Rather than shutting down, Evans and his business partner, Cody McCain, took an unconventional, multi-pronged approach to off-premises. The brick-and-mortar space transformed into a sandwich shop; Elvie’s started a virtual wine club and paired it with to-go charcuterie boxes for a more interactive experience (read more about virtual wine programs on page 22); the team also introduced “pop-up” menus that explored a different region or culture. Although these dishes were already prepared, they did include a DIY, at-home element.
“We would cook it all and break it down into components, give [guests] the box, and then they could go home and plate it and eat and enjoy it. And we did that through social media. We filmed a little video of us taking it out of the box and plating it how we would do it here and serve it to them,” Evans says. “I think people really enjoy that. It’s not like taking on the cooking yourself, but there was an interactive element to it.”
Independents weren’t the only restaurants to try their hand at meal kits during the dine-in bans. But scaling such a service came with its own unique set of challenges. Mexican chain Abuelo’s had considered meal kits, but securing the necessary supplies for its entire system was too difficult. Instead it doubled down on already prepared Family Feasts, and, like Elvie’s, took to social media as a way to connect with its customers. Abuelo’s shared recipes for some of its most iconic menu items—El Jefe Margarita, Avocado Cream, Espinica (spinach casserole)—and included step-by-step tutorials so customers could make the dishes at home.
“We have been very lucky to have a large group of our customer base support us during this time. Most are excited for things to go back to normal; however, they have shown they are still with us through takeout and delivery options and interactions on social media,” says Brian Bell, vice president of marketing for Abuelo’s. “Those recipes are a fun way of engaging with loyal guests who are attached to our cuisine, as well as those who love to cook at home.”

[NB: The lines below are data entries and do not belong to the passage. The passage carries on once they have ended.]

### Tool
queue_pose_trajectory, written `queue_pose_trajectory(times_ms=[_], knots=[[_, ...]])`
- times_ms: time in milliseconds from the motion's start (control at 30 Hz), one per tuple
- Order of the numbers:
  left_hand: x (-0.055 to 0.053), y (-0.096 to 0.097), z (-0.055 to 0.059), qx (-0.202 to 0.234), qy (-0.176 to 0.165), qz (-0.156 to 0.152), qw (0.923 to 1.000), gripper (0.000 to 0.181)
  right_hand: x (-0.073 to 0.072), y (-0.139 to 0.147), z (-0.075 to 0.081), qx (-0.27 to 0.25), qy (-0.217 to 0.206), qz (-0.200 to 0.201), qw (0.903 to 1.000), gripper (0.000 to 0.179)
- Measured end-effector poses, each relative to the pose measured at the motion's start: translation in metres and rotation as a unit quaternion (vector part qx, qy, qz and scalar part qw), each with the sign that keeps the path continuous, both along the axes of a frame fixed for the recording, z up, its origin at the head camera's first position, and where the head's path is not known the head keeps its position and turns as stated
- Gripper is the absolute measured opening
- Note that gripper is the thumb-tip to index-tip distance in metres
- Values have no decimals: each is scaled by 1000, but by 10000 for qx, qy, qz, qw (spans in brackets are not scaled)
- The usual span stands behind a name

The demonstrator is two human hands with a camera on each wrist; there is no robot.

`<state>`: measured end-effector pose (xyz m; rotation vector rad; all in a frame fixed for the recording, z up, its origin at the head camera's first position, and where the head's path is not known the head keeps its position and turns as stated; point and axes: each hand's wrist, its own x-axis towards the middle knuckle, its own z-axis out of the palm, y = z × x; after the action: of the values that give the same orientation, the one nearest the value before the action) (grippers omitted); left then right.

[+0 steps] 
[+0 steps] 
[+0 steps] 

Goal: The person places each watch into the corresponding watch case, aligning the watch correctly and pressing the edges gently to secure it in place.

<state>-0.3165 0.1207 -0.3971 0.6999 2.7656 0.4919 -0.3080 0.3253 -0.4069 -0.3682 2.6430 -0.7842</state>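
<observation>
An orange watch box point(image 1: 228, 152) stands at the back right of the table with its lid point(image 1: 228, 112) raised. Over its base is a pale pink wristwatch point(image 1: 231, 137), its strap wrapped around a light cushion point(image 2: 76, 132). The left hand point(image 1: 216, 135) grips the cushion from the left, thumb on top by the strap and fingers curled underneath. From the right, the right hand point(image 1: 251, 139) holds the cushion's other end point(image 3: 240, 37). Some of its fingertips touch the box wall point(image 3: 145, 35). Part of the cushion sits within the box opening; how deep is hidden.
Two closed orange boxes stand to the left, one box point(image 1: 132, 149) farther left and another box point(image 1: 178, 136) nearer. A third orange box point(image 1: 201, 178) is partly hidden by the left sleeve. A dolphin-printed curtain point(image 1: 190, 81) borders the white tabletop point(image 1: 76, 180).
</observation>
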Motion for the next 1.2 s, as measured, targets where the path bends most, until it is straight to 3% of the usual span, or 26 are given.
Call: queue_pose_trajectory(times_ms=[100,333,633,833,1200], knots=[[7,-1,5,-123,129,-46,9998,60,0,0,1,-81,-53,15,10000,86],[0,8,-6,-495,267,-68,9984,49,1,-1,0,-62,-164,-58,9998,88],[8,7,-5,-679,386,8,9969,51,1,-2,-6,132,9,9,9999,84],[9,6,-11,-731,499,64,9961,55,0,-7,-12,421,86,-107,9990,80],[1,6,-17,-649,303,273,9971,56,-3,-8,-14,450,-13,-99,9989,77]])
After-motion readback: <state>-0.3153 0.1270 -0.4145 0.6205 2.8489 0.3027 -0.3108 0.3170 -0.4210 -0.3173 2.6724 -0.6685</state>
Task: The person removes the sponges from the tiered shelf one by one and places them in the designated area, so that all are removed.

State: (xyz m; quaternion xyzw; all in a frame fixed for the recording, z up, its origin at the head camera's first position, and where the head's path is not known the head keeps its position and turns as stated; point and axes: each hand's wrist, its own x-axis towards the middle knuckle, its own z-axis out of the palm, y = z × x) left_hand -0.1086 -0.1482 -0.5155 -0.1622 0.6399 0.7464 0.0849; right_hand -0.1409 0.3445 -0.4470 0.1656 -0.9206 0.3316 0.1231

Take-and-bake pizza is hardly new, but typically such offerings have been limited to quick-service brands like Papa Murphy’s and require no prep work beyond heating up the oven. California Pizza Kitchen challenged this paradigm at the end of March when it introduced CPK Market, which, in addition to pantry goods, offered meal kits like the Kids Build-Your-Own Pizza, Taco Kit, and Lettuce Wrap Kit. Each came with all the ingredients and a step-by-step recipe card created by CPK chefs.
“CPK’s at-home meal kit options also give those in quarantine an opportunity to cook together, on their own time,” says senior vice president of marketing Ashley Ceraolo.
Although many restaurants are welcoming guests back into their dining rooms, it seems unlikely that the operators who have found success in meal kits will discontinue the service. “If our meal kits continue to garner this level of success—which is looking to be the case—we’d certainly be open to keeping these as an option for our guests in the future,” Ceraolo says.